TASK DIRECTIONS
Give the data again in full, without pictures.
+ + + + + + +
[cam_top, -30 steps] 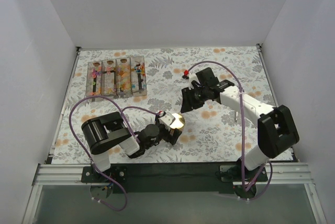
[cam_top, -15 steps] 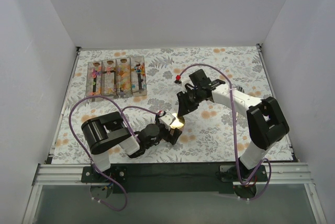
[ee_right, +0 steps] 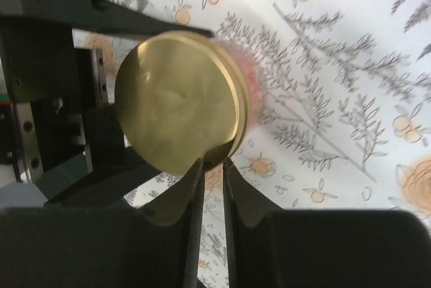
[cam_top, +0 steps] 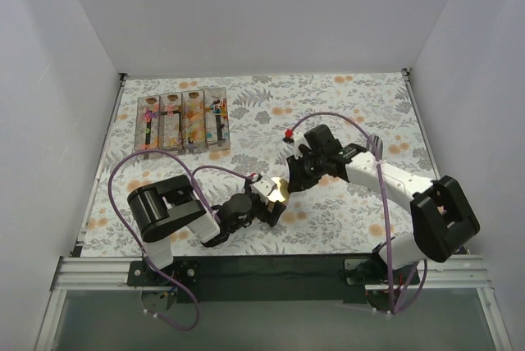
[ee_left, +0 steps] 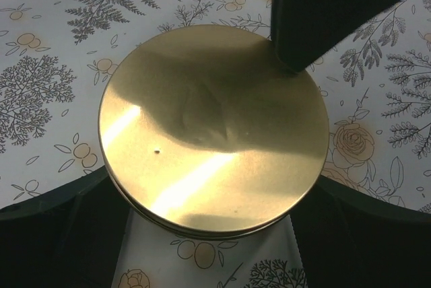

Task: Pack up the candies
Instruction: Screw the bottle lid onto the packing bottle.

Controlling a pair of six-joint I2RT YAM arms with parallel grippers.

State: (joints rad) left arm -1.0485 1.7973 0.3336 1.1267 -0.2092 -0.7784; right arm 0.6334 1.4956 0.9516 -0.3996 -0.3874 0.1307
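At 6 o'clock, nearest you, your left fingers [ee_left: 67, 241] are spread wide, clasping the lidded gold tin [ee_left: 214, 130]. Your right fingers [ee_right: 185, 194], almost together, meet its rim; you cannot tell whether they nip it. Packing looks barely begun. The candies [cam_top: 216, 113], tiny bright specks, sit in four clear boxes [cam_top: 182, 121] at 10 o'clock on the worktop [cam_top: 344, 211].

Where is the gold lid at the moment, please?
The gold lid is front-centre over the table in the top view, clasped by the left gripper, the right gripper at its edge.
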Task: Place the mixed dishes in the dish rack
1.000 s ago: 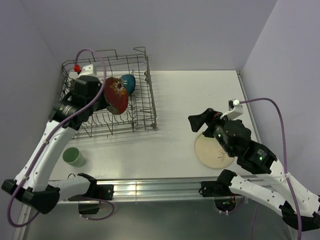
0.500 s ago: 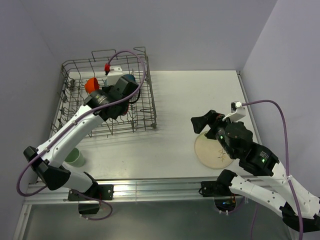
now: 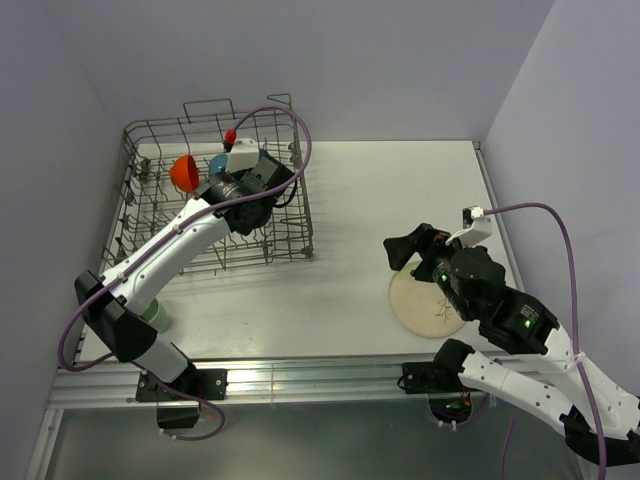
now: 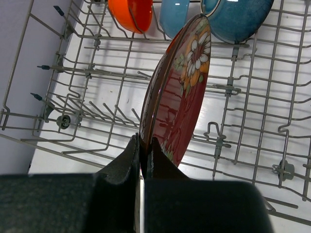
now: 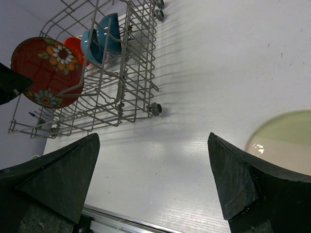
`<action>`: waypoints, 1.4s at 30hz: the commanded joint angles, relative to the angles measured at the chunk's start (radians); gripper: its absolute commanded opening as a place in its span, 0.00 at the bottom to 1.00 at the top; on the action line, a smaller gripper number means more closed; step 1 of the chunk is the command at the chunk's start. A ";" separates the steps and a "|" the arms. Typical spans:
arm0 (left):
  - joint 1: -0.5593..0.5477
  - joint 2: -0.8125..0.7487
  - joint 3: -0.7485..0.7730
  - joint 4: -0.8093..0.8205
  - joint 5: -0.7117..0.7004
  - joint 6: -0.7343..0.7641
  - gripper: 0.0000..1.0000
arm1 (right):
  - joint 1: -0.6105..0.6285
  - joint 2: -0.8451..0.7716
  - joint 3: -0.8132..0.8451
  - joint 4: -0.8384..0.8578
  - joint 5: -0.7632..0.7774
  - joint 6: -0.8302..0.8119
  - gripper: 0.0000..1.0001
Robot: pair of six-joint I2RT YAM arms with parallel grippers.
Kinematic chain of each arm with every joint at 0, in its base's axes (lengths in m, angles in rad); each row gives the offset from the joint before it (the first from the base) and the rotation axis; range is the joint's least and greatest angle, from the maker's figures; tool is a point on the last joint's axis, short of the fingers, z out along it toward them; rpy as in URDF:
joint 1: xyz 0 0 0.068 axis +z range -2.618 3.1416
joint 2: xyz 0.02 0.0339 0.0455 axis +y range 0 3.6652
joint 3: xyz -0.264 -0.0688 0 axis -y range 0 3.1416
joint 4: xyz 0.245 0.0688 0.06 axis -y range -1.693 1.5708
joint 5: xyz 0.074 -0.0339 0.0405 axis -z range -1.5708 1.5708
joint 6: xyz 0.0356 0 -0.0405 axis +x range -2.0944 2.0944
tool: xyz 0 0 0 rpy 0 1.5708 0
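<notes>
At the far left corner, the left gripper (image 4: 144, 143) is pinching the red floral bowl (image 4: 181, 92) upright over the dish rack (image 3: 304, 215), probably needing next a lowering between tines, while the right gripper (image 5: 153, 145) is hanging spread.

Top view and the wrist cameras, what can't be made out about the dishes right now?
- The red bowl: in the top view it is hidden under the left arm. In the left wrist view the left gripper covers its near rim, so whether it touches the rack is unclear.
- The cup: in the top view it is mostly behind the left arm.
- The plate: in the top view it is partly under the right arm. In the right wrist view the frame edge cuts it off.
</notes>
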 commanded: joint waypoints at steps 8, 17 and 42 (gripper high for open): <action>0.007 0.047 -0.011 0.069 -0.041 -0.015 0.00 | -0.008 0.010 -0.033 -0.039 0.019 0.035 1.00; 0.016 0.125 -0.023 0.063 -0.024 -0.030 0.00 | -0.017 -0.006 -0.053 -0.056 0.008 0.061 1.00; 0.169 -0.302 -0.236 0.193 0.195 0.020 0.81 | -0.039 0.051 -0.096 -0.041 -0.101 0.084 1.00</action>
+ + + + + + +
EXERCISE OUTPUT
[cam_top, -30 steps] 
[cam_top, -15 steps] 
[ee_right, +0 steps] 
[cam_top, +0 steps] 
[ee_left, +0 steps] 

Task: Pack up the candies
Instruction: Screw the bottle lid onto the packing bottle.

Controlling a pair of six-joint I2RT YAM arms with parallel grippers.

State: (joints rad) left arm -1.0485 1.7973 0.3336 1.1267 -0.2092 -0.7784; right arm 0.6334 1.4956 0.9516 -0.3996 -0.3874 0.1307
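At 6 o'clock, nearest you, your left fingers [ee_left: 67, 241] are spread wide, clasping the lidded gold tin [ee_left: 214, 130]. Your right fingers [ee_right: 185, 194], almost together, meet its rim; you cannot tell whether they nip it. Packing looks barely begun. The candies [cam_top: 216, 113], tiny bright specks, sit in four clear boxes [cam_top: 182, 121] at 10 o'clock on the worktop [cam_top: 344, 211].

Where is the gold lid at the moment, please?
The gold lid is front-centre over the table in the top view, clasped by the left gripper, the right gripper at its edge.
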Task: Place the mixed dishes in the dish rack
1.000 s ago: 
0.500 s ago: 
now: 
now: 
now: 
`<action>`: waypoints, 1.4s at 30hz: the commanded joint angles, relative to the angles measured at the chunk's start (radians); gripper: its absolute commanded opening as a place in its span, 0.00 at the bottom to 1.00 at the top; on the action line, a smaller gripper number means more closed; step 1 of the chunk is the command at the chunk's start. A ";" separates the steps and a "|" the arms. Typical spans:
arm0 (left):
  - joint 1: -0.5593..0.5477
  - joint 2: -0.8125..0.7487
  - joint 3: -0.7485..0.7730
  - joint 4: -0.8093..0.8205
  - joint 5: -0.7117..0.7004
  - joint 6: -0.7343..0.7641
  - gripper: 0.0000..1.0000
arm1 (right):
  - joint 1: -0.6105..0.6285
  - joint 2: -0.8451..0.7716
  - joint 3: -0.8132..0.8451
  - joint 4: -0.8384..0.8578
  - joint 5: -0.7632..0.7774
  - joint 6: -0.8302..0.8119
  - gripper: 0.0000..1.0001
Robot: pair of six-joint I2RT YAM arms with parallel grippers.
Kinematic chain of each arm with every joint at 0, in its base's axes (lengths in m, angles in rad); each row gives the offset from the joint before it (the first from the base) and the rotation axis; range is the joint's least and greatest angle, from the maker's figures; tool is a point on the last joint's axis, short of the fingers, z out along it toward them; rpy as in URDF:
joint 1: xyz 0 0 0.068 axis +z range -2.618 3.1416
joint 2: xyz 0.02 0.0339 0.0455 axis +y range 0 3.6652
joint 3: xyz -0.264 -0.0688 0 axis -y range 0 3.1416
joint 4: xyz 0.245 0.0688 0.06 axis -y range -1.693 1.5708
joint 5: xyz 0.074 -0.0339 0.0405 axis -z range -1.5708 1.5708
joint 6: xyz 0.0356 0 -0.0405 axis +x range -2.0944 2.0944
tool: xyz 0 0 0 rpy 0 1.5708 0
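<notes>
At the far left corner, the left gripper (image 4: 144, 143) is pinching the red floral bowl (image 4: 181, 92) upright over the dish rack (image 3: 304, 215), probably needing next a lowering between tines, while the right gripper (image 5: 153, 145) is hanging spread.

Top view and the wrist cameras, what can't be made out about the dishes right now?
- The red bowl: in the top view it is hidden under the left arm. In the left wrist view the left gripper covers its near rim, so whether it touches the rack is unclear.
- The cup: in the top view it is mostly behind the left arm.
- The plate: in the top view it is partly under the right arm. In the right wrist view the frame edge cuts it off.
</notes>
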 commanded: joint waypoints at steps 8, 17 and 42 (gripper high for open): <action>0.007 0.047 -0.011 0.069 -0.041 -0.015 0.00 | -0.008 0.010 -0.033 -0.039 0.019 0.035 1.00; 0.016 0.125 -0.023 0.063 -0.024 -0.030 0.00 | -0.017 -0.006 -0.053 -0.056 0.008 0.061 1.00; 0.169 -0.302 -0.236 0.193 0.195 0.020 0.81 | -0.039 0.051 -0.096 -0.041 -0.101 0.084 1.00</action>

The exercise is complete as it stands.